Роман Федорович был, как бы вне всего этого коловращения, – поставили средь поляны и опасливо отошли, наблюдая за ним с таким сосредоточенным вниманием, будто за поплавком, замершим посреди мутного озерного ила. Постоял, опустив руки в карманы – надоело. Заложил руки за спину, покачиваясь с каблука на носок. Прищурился на двоих ближайших, одетых близнецами в лиловые пиджачки, кожаные картузы и защитные штаны с мешочком на заднице. Те смущенно глазели в ответ, не мигая, и только беспрерывно передвигали кобуры на поясе, – у одного с тяжелым бельгийским «бульдогом», у второго вовсе с чем-то устрашающим, представлявшим собой нечто вроде продукта скрещивания старинного дуэльного пистолета и скорострельной морской пушки.
– Дай закурить что ли! – грубовато сказал один, обращаясь к товарищу, и оба с облегчением отошли, гремя спичками.
Лечь хотелось адски, – двое суток без сна, сначала допросы, спешная готовка материалов для суда, потом самый суд – семь часов сидения на скамье и стояния перед такими типами, за которых он бы раньше и подошвы сапога, самого последнего своего казака не дал бы.

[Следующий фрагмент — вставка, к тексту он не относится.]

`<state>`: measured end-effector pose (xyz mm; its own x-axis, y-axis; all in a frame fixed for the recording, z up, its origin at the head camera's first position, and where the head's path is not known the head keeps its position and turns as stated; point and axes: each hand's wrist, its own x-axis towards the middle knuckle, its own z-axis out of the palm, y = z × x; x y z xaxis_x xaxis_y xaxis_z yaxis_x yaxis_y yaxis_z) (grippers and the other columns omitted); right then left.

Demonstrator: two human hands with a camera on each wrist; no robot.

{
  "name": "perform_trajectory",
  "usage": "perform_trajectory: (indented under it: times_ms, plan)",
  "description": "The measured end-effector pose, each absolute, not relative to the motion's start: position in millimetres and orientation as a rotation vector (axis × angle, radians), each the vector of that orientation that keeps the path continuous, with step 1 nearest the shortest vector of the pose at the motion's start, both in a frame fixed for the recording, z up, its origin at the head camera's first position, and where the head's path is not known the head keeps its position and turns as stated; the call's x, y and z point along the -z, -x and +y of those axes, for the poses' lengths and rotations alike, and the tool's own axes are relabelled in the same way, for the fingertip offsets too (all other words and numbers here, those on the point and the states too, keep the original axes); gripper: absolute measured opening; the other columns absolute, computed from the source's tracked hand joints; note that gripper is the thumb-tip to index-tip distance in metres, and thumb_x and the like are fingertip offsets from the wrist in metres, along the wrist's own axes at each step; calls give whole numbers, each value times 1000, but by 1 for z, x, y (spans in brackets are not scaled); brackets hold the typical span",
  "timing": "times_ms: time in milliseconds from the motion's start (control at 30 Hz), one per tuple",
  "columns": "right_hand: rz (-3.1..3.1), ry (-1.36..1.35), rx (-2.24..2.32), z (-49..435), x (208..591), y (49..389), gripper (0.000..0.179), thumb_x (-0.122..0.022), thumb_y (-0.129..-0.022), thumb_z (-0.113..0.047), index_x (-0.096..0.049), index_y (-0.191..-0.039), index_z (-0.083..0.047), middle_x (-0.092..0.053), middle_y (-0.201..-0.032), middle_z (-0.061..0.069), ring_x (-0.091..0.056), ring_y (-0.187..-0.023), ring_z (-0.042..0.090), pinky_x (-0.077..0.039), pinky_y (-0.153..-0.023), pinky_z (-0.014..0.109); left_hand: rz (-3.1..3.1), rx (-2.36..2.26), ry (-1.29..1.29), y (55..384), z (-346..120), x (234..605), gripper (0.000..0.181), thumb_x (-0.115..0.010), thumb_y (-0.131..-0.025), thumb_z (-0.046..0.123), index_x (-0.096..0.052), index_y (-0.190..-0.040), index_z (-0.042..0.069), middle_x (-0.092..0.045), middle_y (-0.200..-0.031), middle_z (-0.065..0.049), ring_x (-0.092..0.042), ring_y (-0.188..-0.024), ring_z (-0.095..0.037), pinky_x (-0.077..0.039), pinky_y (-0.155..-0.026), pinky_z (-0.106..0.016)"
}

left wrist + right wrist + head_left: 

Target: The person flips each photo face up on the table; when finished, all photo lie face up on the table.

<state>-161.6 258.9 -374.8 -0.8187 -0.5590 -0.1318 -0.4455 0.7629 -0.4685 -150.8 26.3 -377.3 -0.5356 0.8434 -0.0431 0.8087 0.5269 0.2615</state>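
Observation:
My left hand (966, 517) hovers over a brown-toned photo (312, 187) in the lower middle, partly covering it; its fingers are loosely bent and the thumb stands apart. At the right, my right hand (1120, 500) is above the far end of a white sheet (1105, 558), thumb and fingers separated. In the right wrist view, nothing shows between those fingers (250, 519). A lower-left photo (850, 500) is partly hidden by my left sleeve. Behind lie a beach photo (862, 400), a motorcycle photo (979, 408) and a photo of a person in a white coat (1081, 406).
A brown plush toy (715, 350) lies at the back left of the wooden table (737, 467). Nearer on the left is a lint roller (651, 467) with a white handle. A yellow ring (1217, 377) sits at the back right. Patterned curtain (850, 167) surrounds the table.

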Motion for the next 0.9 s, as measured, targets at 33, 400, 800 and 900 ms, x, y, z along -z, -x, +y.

Он помнил этот парк, вспомнил, что был здесь однажды, еще до войны. Эти воспоминания цветными точками пульсировали в мозгу, но никак не желали развернуться в картинки. Может быть, это было не в этой жизни? Или в этой, но что тогда случилось с его душой? Почему он ничего не помнит из того времени, когда мог смеяться? Он медленно смежил веки, так медленно, что свет уходящего дня заметался между смыкающимися ресницами радужными огоньками. Остался только скрип деревьев, который бился в ушах, словно муха в спичечном коробке. Потом пропал и скрип, а вместо него в уши полилась музыка. Вальс «Дунайские волны», – Роман Федорович услышал его солнечное звучание так ясно, словно не было прошедших девяти лет. В голове вспыхнуло.
* * *
Пары неслись над плотно подогнанными досками площадки для танцев с такой невообразимой легкостью, что было полное ощущение их невесомости. Воздушно легкие разноцветные платья, газовые шарфы, нарядные мундиры – все это летело, вращалось в празднично-беззаботной круговерти. Смеющиеся молодые лица офицеров, сияющие от восторга глаза юных барышень, их жемчужные улыбки, сверкающие из-за пунцовых губ, – казалось, что само солнце передумало садиться и зависло над деревьями Александровского сада, чтобы полюбоваться праздником молодости и танца. Духовой оркестр пехотного полка, в новых мундирах и белых перчатках, сидя в беленькой, изящной беседке, исполнял так, что и самой столице не стыдно было предъявить. Мелодия то била фонтаном, заставляя сердце и душу трепетать от восторга, то текла плавно, как медленная лесная речка, уносясь к тихому сентябрьскому небу, золотисто-голубой свод, которого маленькими серыми молниями чертили шустрые стрижи. Итак, вся центральная площадка была прочно во власти шумной и легкомысленной молодежи, еще полной самых разнообразных надежд.